Wednesday, October 09, 2013

Pastoral Care

Of all Scripture, the passage I most often speak from is Psalm 23. Most recently I spoke from it as I baptised a mother and two of her daughters, a young girl and a baby. There had been another daughter: last year, following her cot death, I had taken her funeral. We lit a candle in her memory, and as testimony to God’s faithfulness in dark times. After the baptism, the mother said to me, “Twelve months ago you told us that life would be good again; I couldn’t see then how that could be possible, but I can now.”

The Psalm draws on the experience of sheep. It begins in the low winter pasture; but the spring has arrived: the grass here is wearing thin, while the grass on the flat mountain top is lush and full of flowers, like a table-top spread with a banquet. The shepherd, sensitive to these things, leads the sheep up the ravine.

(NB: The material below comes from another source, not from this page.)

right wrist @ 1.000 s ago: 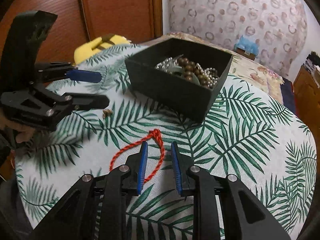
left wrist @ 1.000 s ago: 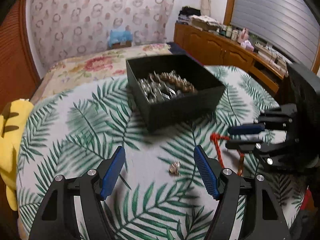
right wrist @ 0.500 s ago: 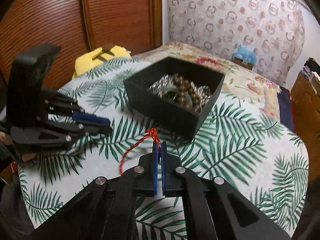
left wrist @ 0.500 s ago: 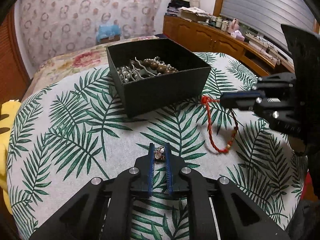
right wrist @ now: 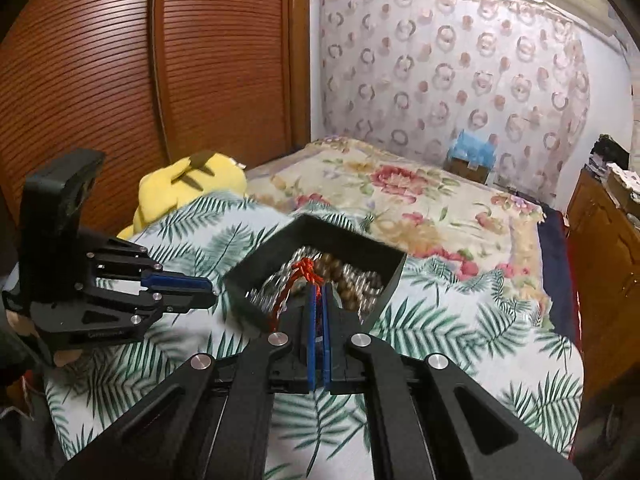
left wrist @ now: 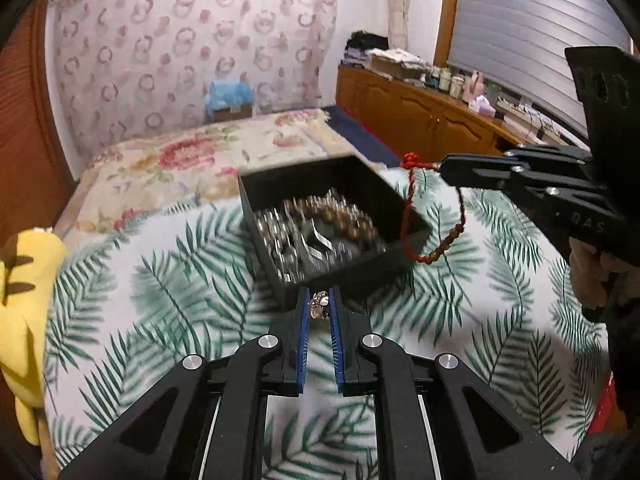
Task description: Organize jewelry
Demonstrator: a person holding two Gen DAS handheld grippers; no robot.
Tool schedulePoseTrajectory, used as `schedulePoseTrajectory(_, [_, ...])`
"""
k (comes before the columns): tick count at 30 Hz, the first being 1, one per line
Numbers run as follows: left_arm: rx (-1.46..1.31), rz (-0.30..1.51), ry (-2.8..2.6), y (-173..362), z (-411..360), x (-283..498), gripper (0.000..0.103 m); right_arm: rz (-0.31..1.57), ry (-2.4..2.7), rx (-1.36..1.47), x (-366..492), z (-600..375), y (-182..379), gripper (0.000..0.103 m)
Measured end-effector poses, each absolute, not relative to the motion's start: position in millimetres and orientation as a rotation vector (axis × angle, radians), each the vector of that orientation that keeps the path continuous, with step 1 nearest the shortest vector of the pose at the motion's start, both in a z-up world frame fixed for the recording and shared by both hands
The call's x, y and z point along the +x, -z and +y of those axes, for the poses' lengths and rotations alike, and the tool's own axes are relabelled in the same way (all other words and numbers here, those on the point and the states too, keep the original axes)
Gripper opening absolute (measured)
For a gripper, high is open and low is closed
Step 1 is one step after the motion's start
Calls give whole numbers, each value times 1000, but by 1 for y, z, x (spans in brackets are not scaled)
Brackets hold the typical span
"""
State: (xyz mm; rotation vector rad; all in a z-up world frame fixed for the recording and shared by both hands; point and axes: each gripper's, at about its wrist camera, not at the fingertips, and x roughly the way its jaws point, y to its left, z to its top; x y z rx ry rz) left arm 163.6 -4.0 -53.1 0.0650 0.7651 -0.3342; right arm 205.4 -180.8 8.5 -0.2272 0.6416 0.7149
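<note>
A black open box (left wrist: 362,270) (right wrist: 256,264) holding bead bracelets and silver chains sits on the palm-leaf cloth. My left gripper (left wrist: 319,300) is shut on a small sparkly earring (left wrist: 319,305), lifted just in front of the box. My right gripper (right wrist: 319,292) is shut on a red cord bracelet (right wrist: 305,270). In the left wrist view the red cord bracelet (left wrist: 412,216) dangles from the right gripper (left wrist: 444,168) over the box's right corner, with gold beads at the bottom of its loop. The left gripper (right wrist: 208,290) appears at the left of the right wrist view.
The palm-leaf cloth (left wrist: 160,304) covers a round table. A yellow plush toy (left wrist: 24,280) (right wrist: 188,184) lies at its left edge. A floral bedspread (right wrist: 400,196) lies behind, wooden cabinets (left wrist: 420,120) stand to the right, and a slatted wooden door (right wrist: 120,80) to the left.
Both grippers shut, the left on the earring and the right on the red cord. Both then rose off the cloth toward the box, and the cord now hangs in the air.
</note>
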Motion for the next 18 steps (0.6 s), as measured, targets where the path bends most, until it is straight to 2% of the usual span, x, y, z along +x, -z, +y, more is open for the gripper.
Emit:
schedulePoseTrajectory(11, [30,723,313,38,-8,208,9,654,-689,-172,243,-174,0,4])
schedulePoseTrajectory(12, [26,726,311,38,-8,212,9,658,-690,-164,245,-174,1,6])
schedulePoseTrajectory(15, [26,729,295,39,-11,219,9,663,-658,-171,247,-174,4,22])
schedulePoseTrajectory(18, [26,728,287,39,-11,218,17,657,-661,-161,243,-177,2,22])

The ravine is a hostile environment – a flash torrent could sweep the sheep away; predators hide in the rocks – but the sheep do not need to fear, because the shepherd carries two sticks: a crook, to guide – and, if need be, to rescue – the sheep;* and a club, with which to drive back predators.** At the end of the journey, the shepherd checks over his sheep, rubbing healing oil into any cuts.

But the mountain top is not the final destination: the shepherd will lead his sheep up and down the ravine many times as one pasture is depleted and another has regrown.

Psalm 23 is such a good funeral psalm not because it speaks of my life after my death, but because it holds out the hope of life (as opposed to mere ongoing existence), in time, after the death of one I have loved.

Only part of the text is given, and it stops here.